The CPG and QSR sectors have both come under pressure recently with some analysts suggesting that weakening traffic patterns and accelerated food inflation broadly experienced in 2Q16 may be the precursor to a downturn. For perspective, with McDonald’s (MCD) reporting a lower-than-historical 1.8% level of same-store comp growth1 and with company CEO Steve Easterbrook acknowledging a “fairly well-documented consumer slowdown,”2 gone are the days where MCD shares rallied on bullish McMuffin news, as they did in 2015. Challenges appear to be materializing on a number of fronts, after several quarters where menu innovation and value offerings drove positive same-store sales results. Additionally, the proliferation of new concepts — such as Sweetgreen and Cava Mezze Grill — as well as encroaching channel competition could not come at a worse time as restaurant operators adjust to increasing operating and labor costs, which Coleman’s commodity inflation analysts recently explored with a former Chipotle (CMG) executive on the call (MDLZ, KHC, PEP, LNCE) Indigestion From 2015 Food M&A Binge Leaves Little Room For Dessert in 2016.

Front and center is the consumer who appears to be in question as the cost of eating out surges fivefold, with grocery deflation and restaurant labor inflation keeping at-home diners favoring their fridges. Following similar warnings from Applebee’s and TGI Friday’s at the mass-market level, McDonald’s, Wendy’s (WEN) and Jack-In-The Box (JACK) all took time out of their earnings calls to highlight this trend, where “limited service meals and snacks are up 5.9%, while food-at-home costs 1.1% less than it did two years ago.”3
On the capital markets, food and beverage M&A activity — the focus of another recent Coleman call — has also quieted down after a flurry of deals last year headlined by the Kraft-Heinz (KHC) merger valued at $45B. In 1Q16, food deal values were down 93.9% from 1Q15 at only $4.1 billion, the lowest value for this sector since 1Q09 with the downward trajectory continuing into 2Q16.4 While many have been surprised at the slowdown, with the only deal of late being Danone/WhiteWave (DANOY, WWAZ), the majority of the food and beverage companies continue to transform their businesses, proactively cutting unprofitable categories and realigning to current marketplace realities. This period may best be characterized as dynamic yet introspective as Snyder-Lance (LNCE) and Kraft work to integrate their acquisitions, ConAgra (CAG) spins off Lamb Weston, Pepsi (PEP) grows its Stubborn craft soda line, and virtually every company reformulates their products with healthier ingredients.

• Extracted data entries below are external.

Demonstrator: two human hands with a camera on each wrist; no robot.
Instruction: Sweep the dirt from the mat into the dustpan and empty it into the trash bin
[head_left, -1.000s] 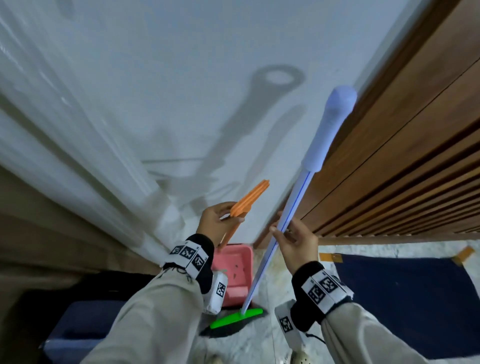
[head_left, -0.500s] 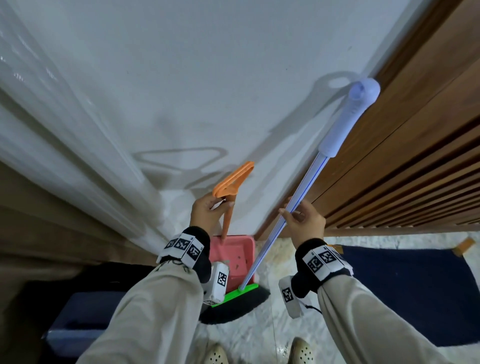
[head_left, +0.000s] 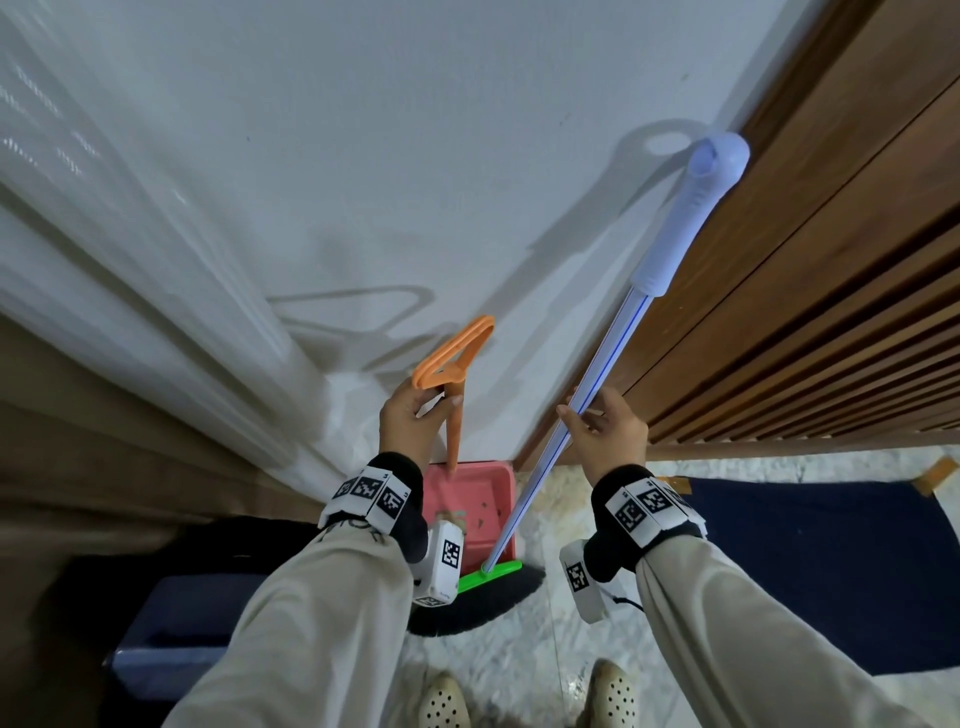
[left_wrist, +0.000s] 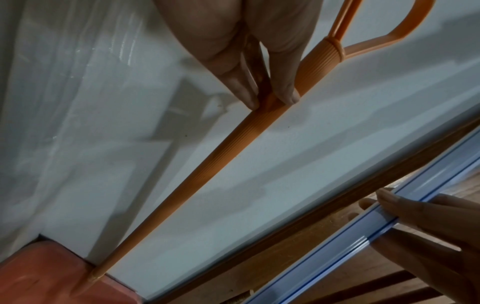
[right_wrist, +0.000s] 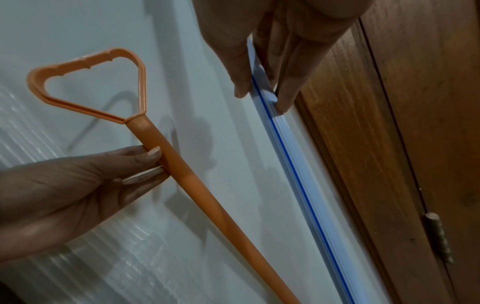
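Note:
A pink dustpan (head_left: 485, 488) stands on the floor against the white wall, with a few dark bits in it. My left hand (head_left: 415, 421) (left_wrist: 270, 100) pinches its orange handle (head_left: 453, 441) (left_wrist: 207, 164) (right_wrist: 207, 195) just below the triangular loop. My right hand (head_left: 597, 421) (right_wrist: 262, 100) pinches the broom's pale blue stick (head_left: 608, 358) (right_wrist: 298, 174) between thumb and fingers. The broom's green head (head_left: 491, 571) and black bristles sit at the dustpan's front edge. A navy mat (head_left: 831, 561) lies on the floor to the right.
A dark blue trash bin (head_left: 171, 639) with a black liner stands at lower left, beside a white curtain (head_left: 130, 312). A slatted wooden door (head_left: 805, 338) fills the right. My shoes (head_left: 441, 701) stand on the marble floor below the broom.
The broom's top has swung right toward the wooden frame, and its head has come up to the dustpan's front. The orange handle has turned more upright by the wall.

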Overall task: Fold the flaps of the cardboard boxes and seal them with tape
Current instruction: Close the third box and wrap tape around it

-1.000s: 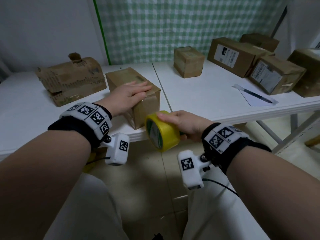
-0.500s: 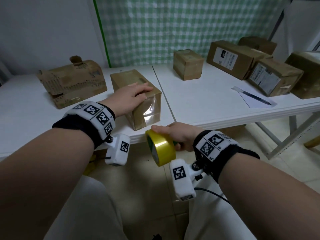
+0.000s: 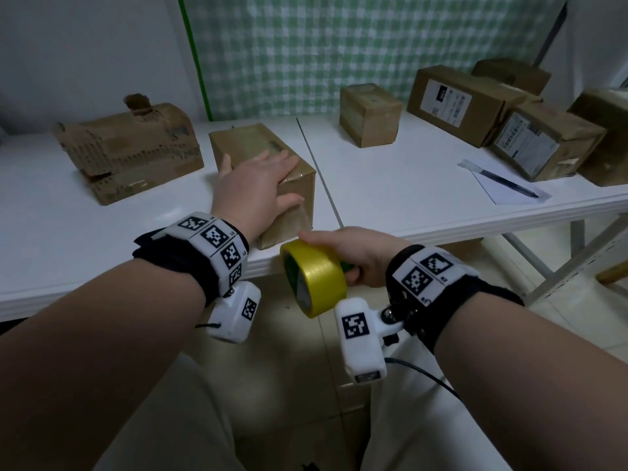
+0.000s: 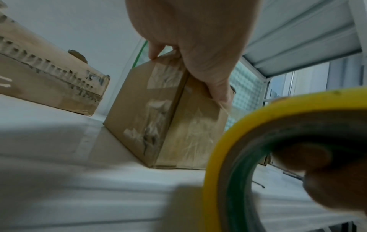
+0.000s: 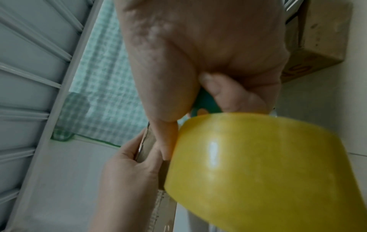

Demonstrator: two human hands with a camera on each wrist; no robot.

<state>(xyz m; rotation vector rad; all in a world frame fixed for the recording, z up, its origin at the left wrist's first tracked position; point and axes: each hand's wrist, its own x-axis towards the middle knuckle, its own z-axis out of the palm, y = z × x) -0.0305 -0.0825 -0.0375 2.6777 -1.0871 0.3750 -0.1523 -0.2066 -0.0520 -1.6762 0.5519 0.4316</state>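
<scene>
A brown cardboard box (image 3: 251,141) with its flaps down stands near the front edge of the white table (image 3: 441,229). My left hand (image 3: 258,188) spans its near end, fingers over the top and thumb down the end face. The left wrist view shows that end face (image 4: 158,122) with creased clear tape on it, and my left hand (image 4: 194,47) clasping its top edge. My right hand (image 3: 353,253) grips the green handle of a yellow tape roll (image 3: 314,277), just below the table edge by the box's near corner. The right wrist view shows the tape roll (image 5: 258,164) close to my left hand (image 5: 127,164).
A torn, crushed cardboard box (image 3: 129,151) lies to the left. A small box (image 3: 370,113) stands behind, and several labelled boxes (image 3: 458,103) crowd the right end. A sheet of paper with a pen (image 3: 506,181) lies before them. Metal table legs (image 3: 560,266) stand at the right.
My left hand went from lying flat on the box top to spanning its near end, thumb on the end face. The tape roll dropped from the box's end face to below the table edge.
</scene>
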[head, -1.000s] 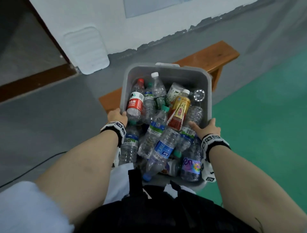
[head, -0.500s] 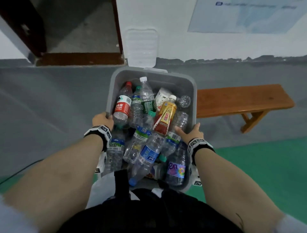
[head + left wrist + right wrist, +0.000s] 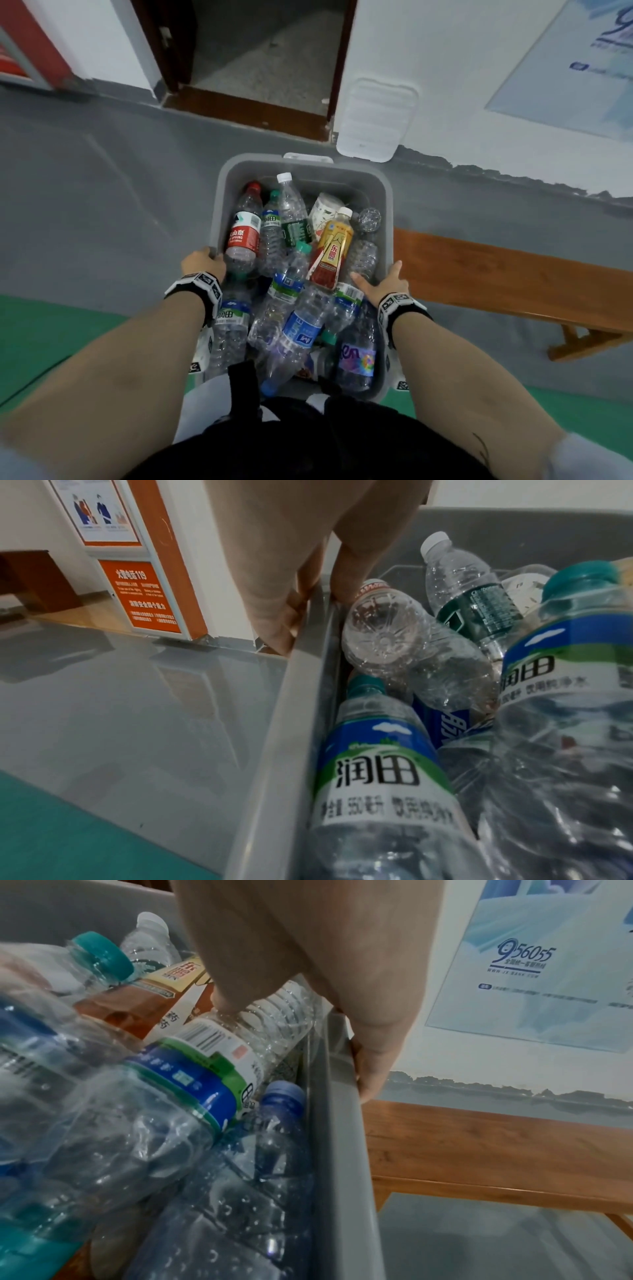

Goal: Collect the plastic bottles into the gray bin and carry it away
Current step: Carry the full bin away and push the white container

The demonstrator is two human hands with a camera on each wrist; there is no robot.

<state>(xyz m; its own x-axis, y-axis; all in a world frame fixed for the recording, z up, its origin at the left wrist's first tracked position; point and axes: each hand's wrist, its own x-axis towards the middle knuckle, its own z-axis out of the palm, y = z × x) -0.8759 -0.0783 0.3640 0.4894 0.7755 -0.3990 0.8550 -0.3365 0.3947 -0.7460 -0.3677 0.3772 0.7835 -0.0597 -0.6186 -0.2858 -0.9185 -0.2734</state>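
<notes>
The gray bin (image 3: 301, 164) hangs in front of my body, off the floor, filled with several plastic bottles. Among them are a red-labelled bottle (image 3: 244, 233), a yellow-and-red drink bottle (image 3: 330, 253) and a blue-labelled one (image 3: 301, 334). My left hand (image 3: 203, 262) grips the bin's left rim (image 3: 301, 685), thumb inside and fingers curled under the outer edge. My right hand (image 3: 385, 281) grips the right rim (image 3: 337, 1096), with its thumb (image 3: 232, 999) pressing on a clear bottle inside and its fingers wrapped outside.
A wooden bench (image 3: 513, 277) stands to the right, close to the bin. An open doorway (image 3: 260, 58) lies ahead, with a white bin lid (image 3: 375, 120) leaning on the wall beside it. Gray floor (image 3: 102, 205) ahead, green floor at both sides. An orange sign panel (image 3: 143, 561) stands left.
The view has swung left while I carry the bin: the bench slid from behind the bin to the right, and the doorway came in front. Both hands keep their grip.
</notes>
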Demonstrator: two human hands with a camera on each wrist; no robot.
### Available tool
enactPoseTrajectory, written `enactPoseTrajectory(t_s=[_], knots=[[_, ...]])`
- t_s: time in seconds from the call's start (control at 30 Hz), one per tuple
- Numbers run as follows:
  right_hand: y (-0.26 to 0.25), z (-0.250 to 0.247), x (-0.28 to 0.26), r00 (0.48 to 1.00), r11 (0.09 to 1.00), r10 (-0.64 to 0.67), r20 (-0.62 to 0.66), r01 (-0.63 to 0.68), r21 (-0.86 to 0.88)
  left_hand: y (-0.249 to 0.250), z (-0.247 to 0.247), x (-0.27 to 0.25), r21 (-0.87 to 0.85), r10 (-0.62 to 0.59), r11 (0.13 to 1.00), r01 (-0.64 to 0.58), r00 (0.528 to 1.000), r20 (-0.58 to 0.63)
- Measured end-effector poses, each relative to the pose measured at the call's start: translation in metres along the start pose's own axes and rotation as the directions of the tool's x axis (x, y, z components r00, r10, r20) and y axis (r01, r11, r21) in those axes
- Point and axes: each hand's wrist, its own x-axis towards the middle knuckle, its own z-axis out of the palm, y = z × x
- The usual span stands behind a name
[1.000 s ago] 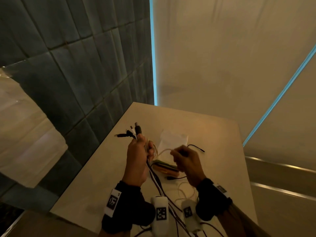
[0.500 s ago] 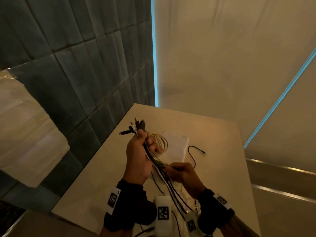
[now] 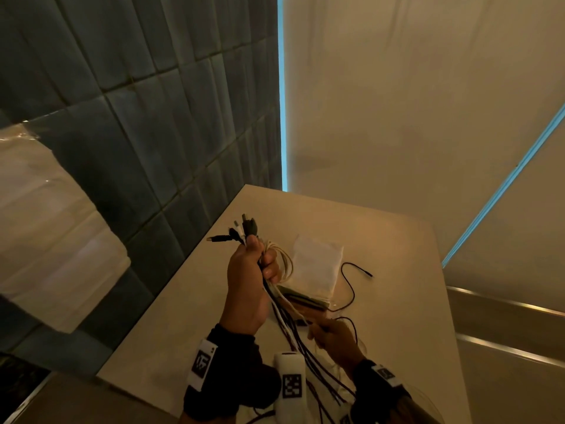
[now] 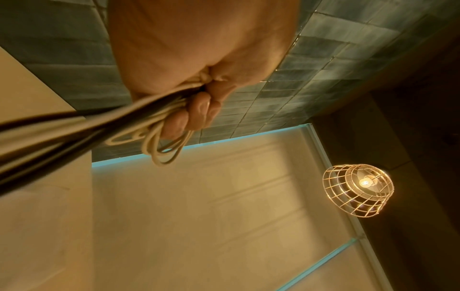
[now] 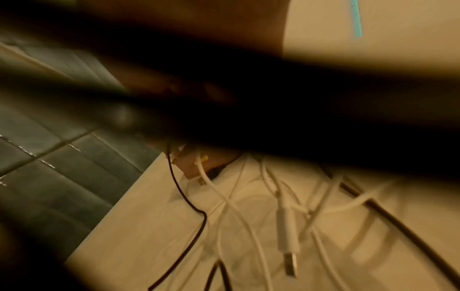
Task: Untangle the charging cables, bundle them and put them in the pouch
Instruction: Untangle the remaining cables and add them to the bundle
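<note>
The left hand was raised over the table, fingers curled tight round a bunch of cables — plugs sticking up out of the fist, a small white coil looped beside the thumb. The strands ran down taut toward the near edge, where the right hand pinched them lower down; its wrist view was too dark to show the fingers. The pouch lay flat at the table's middle, not yet filled, a thin black lead trailing past its right side. More white cables lay loose on the table under the right hand.

The likely trouble: pulling the strands through while loose tails still crossed below could draw a knot tight instead of freeing it. A hard tug might also slip the coil off the left thumb and undo it — or drag the lead and shift the pouch toward the edge.
</note>
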Motion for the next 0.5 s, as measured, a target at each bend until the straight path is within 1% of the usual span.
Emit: enactPoseTrajectory(t_s=[0.03, 0.07, 0.1, 0.17, 0.23, 0.3, 0.37, 0.43, 0.5], knots=[[-0.003, -0.001, 0.001, 0.999, 0.999, 0.029, -0.034, -0.030, -0.019, -0.002, -0.002, 0.002, 0.020, -0.007, 1.000, 0.007, 1.000, -0.009], [-0.012, -0.005, 0.002, 0.997, 0.999, 0.044, -0.063, -0.044, 0.001, -0.003, -0.003, 0.004, 0.042, -0.011, 0.999, 0.011, 1.000, -0.017], [-0.024, -0.009, 0.003, 0.996, 0.997, 0.044, -0.084, -0.038, 0.070, -0.005, -0.004, 0.006, 0.063, -0.012, 0.998, 0.013, 1.000, -0.025], [-0.058, -0.020, 0.002, 0.996, 0.961, 0.008, -0.091, 0.018, 0.276, -0.008, -0.005, 0.008, 0.105, -0.015, 0.994, 0.019, 0.999, -0.045], [-0.095, -0.033, -0.003, 0.991, 0.904, -0.095, -0.096, 0.126, 0.409, -0.013, -0.002, 0.008, 0.155, -0.020, 0.988, 0.030, 0.998, -0.065], [-0.126, -0.042, -0.009, 0.969, 0.862, -0.226, -0.103, 0.248, 0.442, -0.018, 0.003, 0.007, 0.199, -0.036, 0.978, 0.054, 0.995, -0.092], [-0.148, -0.047, -0.016, 0.936, 0.822, -0.345, -0.077, 0.341, 0.456, -0.021, 0.008, 0.005, 0.223, -0.048, 0.972, 0.074, 0.992, -0.120], [-0.163, -0.049, -0.024, 0.905, 0.802, -0.425, -0.020, 0.387, 0.454, -0.020, 0.014, 0.003, 0.222, -0.047, 0.972, 0.073, 0.992, -0.120], [-0.164, -0.048, -0.028, 0.893, 0.805, -0.446, 0.054, 0.375, 0.460, -0.017, 0.021, 0.000, 0.147, -0.067, 0.986, 0.077, 0.995, -0.076]])
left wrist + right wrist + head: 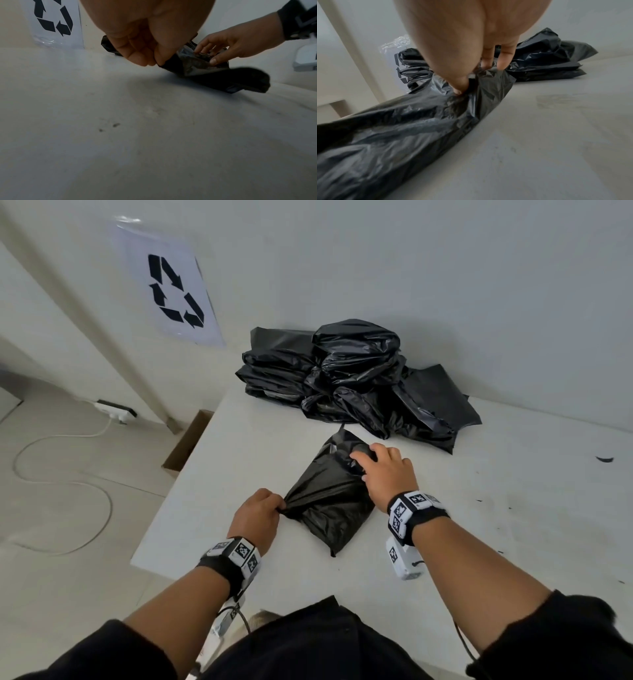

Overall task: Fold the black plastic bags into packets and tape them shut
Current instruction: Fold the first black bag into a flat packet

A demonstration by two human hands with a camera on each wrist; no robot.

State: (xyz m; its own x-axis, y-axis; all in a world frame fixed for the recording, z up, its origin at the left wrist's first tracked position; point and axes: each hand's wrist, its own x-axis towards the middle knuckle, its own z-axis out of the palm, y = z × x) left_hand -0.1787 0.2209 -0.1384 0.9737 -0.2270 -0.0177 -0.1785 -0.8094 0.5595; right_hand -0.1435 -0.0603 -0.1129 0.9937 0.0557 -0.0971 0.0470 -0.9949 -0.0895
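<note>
Folding underway: left hand pinches the near-left corner of a black bag on the table, right hand grips its bunched far end; next likely folding corners inward, flattening; no tape visible.

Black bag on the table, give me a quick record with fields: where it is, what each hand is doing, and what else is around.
bag: black bag flat on the white table, partly folded
left hand: left hand pinches the bag's near-left corner
right hand: right hand grips the bunched far end
behind: pile of black bags against the wall
wall: recycling sign
tape: none visible
</note>
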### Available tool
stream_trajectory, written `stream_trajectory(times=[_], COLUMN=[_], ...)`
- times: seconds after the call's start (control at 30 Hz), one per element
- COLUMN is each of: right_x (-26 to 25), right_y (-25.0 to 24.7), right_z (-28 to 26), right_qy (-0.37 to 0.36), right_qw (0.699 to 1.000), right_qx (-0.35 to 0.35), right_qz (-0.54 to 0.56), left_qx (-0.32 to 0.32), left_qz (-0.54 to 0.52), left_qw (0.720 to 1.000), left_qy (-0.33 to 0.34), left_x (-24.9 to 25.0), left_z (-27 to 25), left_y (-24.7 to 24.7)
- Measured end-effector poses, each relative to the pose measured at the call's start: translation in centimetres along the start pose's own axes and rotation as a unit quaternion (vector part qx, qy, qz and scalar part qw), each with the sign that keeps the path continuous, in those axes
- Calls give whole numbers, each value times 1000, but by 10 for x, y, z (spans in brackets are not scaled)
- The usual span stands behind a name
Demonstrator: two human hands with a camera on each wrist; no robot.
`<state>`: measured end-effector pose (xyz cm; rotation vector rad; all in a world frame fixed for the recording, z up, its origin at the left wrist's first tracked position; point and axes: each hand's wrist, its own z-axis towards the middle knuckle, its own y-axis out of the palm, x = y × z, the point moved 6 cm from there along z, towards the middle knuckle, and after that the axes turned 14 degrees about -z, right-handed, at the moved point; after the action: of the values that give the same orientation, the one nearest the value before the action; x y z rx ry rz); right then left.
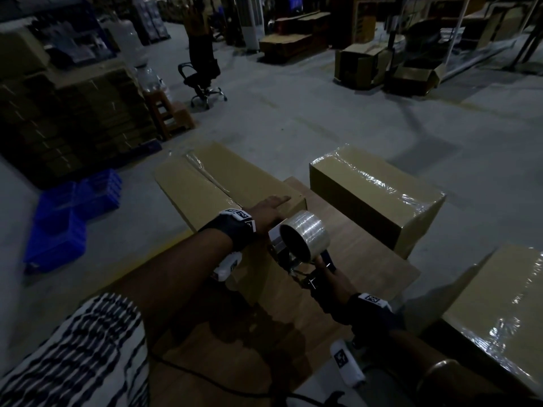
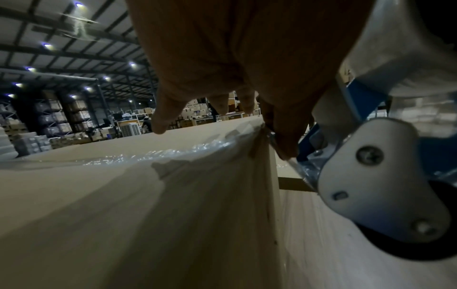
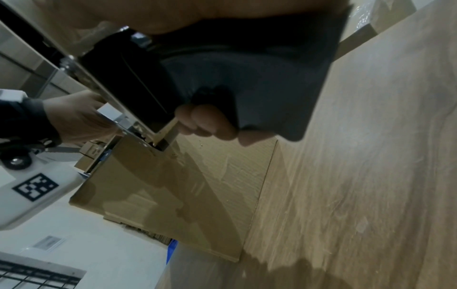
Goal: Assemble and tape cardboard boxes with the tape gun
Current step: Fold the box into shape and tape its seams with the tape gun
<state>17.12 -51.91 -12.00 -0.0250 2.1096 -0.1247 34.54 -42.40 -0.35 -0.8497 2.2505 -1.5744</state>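
A long cardboard box [image 1: 205, 183] lies on the wooden table [image 1: 367, 259], with clear tape [image 2: 173, 154] along its top seam. My left hand [image 1: 271, 208] rests flat on the near end of the box top, fingers straight; in the left wrist view the thumb hangs over the end edge. My right hand [image 1: 335, 279] grips the handle of the tape gun [image 1: 304, 236], fingers [image 3: 207, 123] curled round it. The gun's clear tape roll sits at the near end of the box, right beside my left hand. Where its head meets the box is hidden.
A taped box [image 1: 376, 195] stands on the table's far right and another [image 1: 499, 312] at the near right. Blue crates [image 1: 67, 218] sit on the floor to the left, beyond them stacked cartons [image 1: 73, 113]. An office chair [image 1: 202, 74] stands far back.
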Motion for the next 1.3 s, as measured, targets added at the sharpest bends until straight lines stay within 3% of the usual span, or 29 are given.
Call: stream_trajectory(times=[0.3, 0.43, 0.63, 0.83, 1.0, 1.13, 1.3], right_x=[1, 4, 7, 37, 34, 29, 24], right_y=[-1, -3, -11, -47, -61, -68, -75], right_z=[10, 15, 20, 16, 15, 9, 2], right_qy=[-14, -12, 10, 66, 64, 68, 65], right_qw=[1000, 999, 999, 995, 996, 997, 996], right_qx=[14, 18, 24, 77, 61, 47, 60], right_qz=[1, -25, -37, -10, -2, -5, -12], left_qx=[-31, -21, -3, -43, -33, -8, 19], left_qz=[-28, -98, -57, 9, 39, -26, 6], left_qw=[998, 993, 998, 999, 998, 998, 997], left_qy=[-37, -59, -23, -7, -25, -56, -76], left_x=[-2, -8, -8, -4, 6, -1, -4], left_z=[13, 19, 20, 13, 8, 10, 7], left_y=[0, 2, -3, -4, -12, -10, -2])
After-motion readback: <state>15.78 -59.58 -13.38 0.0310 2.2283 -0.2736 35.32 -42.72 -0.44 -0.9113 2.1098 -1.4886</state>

Given this digestion and transformation period, with the entire sector focused on growth, it stands to reason that once further along in the process, attention will return to the acquisition of emerging brands and premium categories that are resonating with today’s consumer.
Of particular interest to investors and CPG executives is the morning meal, where the so-called breakfast wars are escalating. Ever since McDonald’s launched the opening salvo in September 2015 by announcing all-day McMuffin availability and rival quick service restaurant operators responded with me-too offerings, the consumer packaged foods industry has been working to reboot the breakfast at home food category as Americans continue to shift away from high-carbohydrate cereals towards meat, eggs, and other forms of protein. As the breakfast giants — B&G, General Mills, Post, Kellogg, and Treehouse Foods (BGS, GIS, POST, K, THS)– build out their new yogurt, energy bar, and breakfast meat offerings and work to cut sugar, the core $7.6 billion per year cereal category has also become a hotly contested battleground. As a case in point, General Mills is repurposing its hallmark Trix Rabbit with a newly introduced “honorary real rabbit” to convey the “Real Rabbit, Real Ingredients” message of the brand, or as some industry analysts call it: “less bad” ingredients. In parallel, with Kellogg looking to capitalize on its Rio Olympic Gymnastics sponsorship with its Red Berries box, with B&G trying to reheat the Cream of Wheat brand, with PepsiCo scouring the cupboard, looking to unlock value in its Quaker Oats assets, and with Post working to integrate its $1.15 billion MOM Brands cereal acquisition, the breakfast category has become a feeding frenzy, (BGS, GIS, POST, THS, K) Cereal Category Getting Rebooted.
Now, as the burger and breakfast wars continue with Chipotle rolling out its better-burger concept, as McDonald’s looks to protect its moat ((MCD, WEN, YUM) McDonald’s Franchisee on QSR Fundamentals), and as the company tinkers with a simpler, healthier McNugget recipe (as discussed in (MCD, WEN, YUM) McDonald’s Multisite Franchisee on Latest Consumer Trends), many shareholders are eager to see whether the company can simultaneously innovate and insulate itself. Looking ahead through 4Q16, all eyes will be on the divergent paths that the QSR operators and CPG brands are taking as well as changing consumer appetites, which are leaning more towards healthier, low-sodium meals, increasingly at home.